The effect of glutamine metabolism on glycolysis in T cells is not as clearly defined as its effect on oxidative phosphorylation. As shown in figure 6, differentiating Th1 T cells exhibited increased glycolysis when cultured in a glutamine-rich environment whereas differentiating Th2 and Th17 T cells exbited only minimal increases at best. It has been shown that in neuronal cells glutamine-derived α-ketogluatarate can be metabolized to malate in the TCA cycle and then converted to pyruvate; the latter then serves as the substrate for anaerobic glycolysis (Hertz & Chen, 2017). It is possible that this metabolic pathway is also occurring in differentiating Th1 T cells but, for reasons not yet defined, not in differentiating Th2 or TH17 T cells. In any case, these studies point to the fact that T cell energy generation is a diverse process that probably relects the unique requirements of the various differentiation programs.

Time Considerations:

T helper cell induction takes 3–4 days, and can be extended up to 7 days by re-stimulation and replenish of cytokines and neutralizing antibodies. Intracellular cytokine staining can be done on the day of analysis, but can also be fixed and stored overnight for flow cytometry studies. Analysis conducted on with the Agilent flux analyzer can be performed within several hours depending on the program used.

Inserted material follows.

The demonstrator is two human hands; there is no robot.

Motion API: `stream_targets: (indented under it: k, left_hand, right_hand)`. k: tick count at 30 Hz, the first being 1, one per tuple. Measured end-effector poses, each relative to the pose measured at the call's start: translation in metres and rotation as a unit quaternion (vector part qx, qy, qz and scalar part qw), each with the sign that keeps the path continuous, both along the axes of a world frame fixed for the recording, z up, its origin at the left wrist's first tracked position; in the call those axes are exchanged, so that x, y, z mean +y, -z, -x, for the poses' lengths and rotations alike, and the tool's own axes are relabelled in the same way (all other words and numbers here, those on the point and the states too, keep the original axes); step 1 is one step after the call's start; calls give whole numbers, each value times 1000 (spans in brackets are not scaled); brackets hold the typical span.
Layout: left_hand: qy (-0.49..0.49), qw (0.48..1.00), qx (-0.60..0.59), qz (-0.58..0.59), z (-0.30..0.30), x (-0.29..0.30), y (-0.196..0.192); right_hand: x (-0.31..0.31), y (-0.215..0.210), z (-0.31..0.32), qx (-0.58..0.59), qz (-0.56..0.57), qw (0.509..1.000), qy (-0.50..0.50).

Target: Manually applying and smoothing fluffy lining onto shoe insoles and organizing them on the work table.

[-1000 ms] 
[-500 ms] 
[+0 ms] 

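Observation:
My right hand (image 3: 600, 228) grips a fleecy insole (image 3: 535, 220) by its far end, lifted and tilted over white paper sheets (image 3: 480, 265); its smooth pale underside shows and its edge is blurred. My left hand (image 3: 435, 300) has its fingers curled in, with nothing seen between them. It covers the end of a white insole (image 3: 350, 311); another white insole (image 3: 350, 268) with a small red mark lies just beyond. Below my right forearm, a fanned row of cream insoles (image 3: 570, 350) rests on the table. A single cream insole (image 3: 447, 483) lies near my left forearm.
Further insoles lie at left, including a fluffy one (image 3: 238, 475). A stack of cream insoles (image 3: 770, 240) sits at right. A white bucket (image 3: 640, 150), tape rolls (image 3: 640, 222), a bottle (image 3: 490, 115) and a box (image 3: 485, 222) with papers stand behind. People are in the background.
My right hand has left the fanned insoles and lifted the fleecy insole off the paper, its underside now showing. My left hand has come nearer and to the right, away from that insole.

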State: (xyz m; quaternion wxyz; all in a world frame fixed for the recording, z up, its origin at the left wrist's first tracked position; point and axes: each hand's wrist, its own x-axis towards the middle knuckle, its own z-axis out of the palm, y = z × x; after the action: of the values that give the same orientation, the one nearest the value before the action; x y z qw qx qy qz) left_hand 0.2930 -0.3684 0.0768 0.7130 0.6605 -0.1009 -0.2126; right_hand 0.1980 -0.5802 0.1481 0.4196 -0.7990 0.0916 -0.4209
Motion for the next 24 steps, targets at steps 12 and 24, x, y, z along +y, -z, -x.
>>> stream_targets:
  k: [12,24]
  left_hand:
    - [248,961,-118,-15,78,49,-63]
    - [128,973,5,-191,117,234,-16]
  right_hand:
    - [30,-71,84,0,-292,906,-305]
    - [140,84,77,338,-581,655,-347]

Common condition of inducing T helper subsets

Cell subset	Cytokine/antibody	Final concentration
Th0	IL-2	2 ng/mL
Th1	IL-2	2 ng/mL
	IL-12	1 ng/mL
	IFN-γ	1 ng/mL
	Anti-IL-4 mAb	5 μg/mL
Th2	IL-2	1 ng/mL
	IL-4	1 ng/mL
	Anti-IFN-γ mAb	5 μg/mL
	Anti-IL-12 mAb (*)	5 μg/mL
Th17	IL-6	20 ng/mL
	TGF-β	2 ng/mL
	Anti-IL-4 mAb	5 μg/mL
	Anti-IFN-γ mAb	5 μg/mL

^(*)Consider adding when antigen presenting cells are used to stimulate T cells

DATA AVAILABILITY STATEMENT:

Data are available from the corresponding author upon request.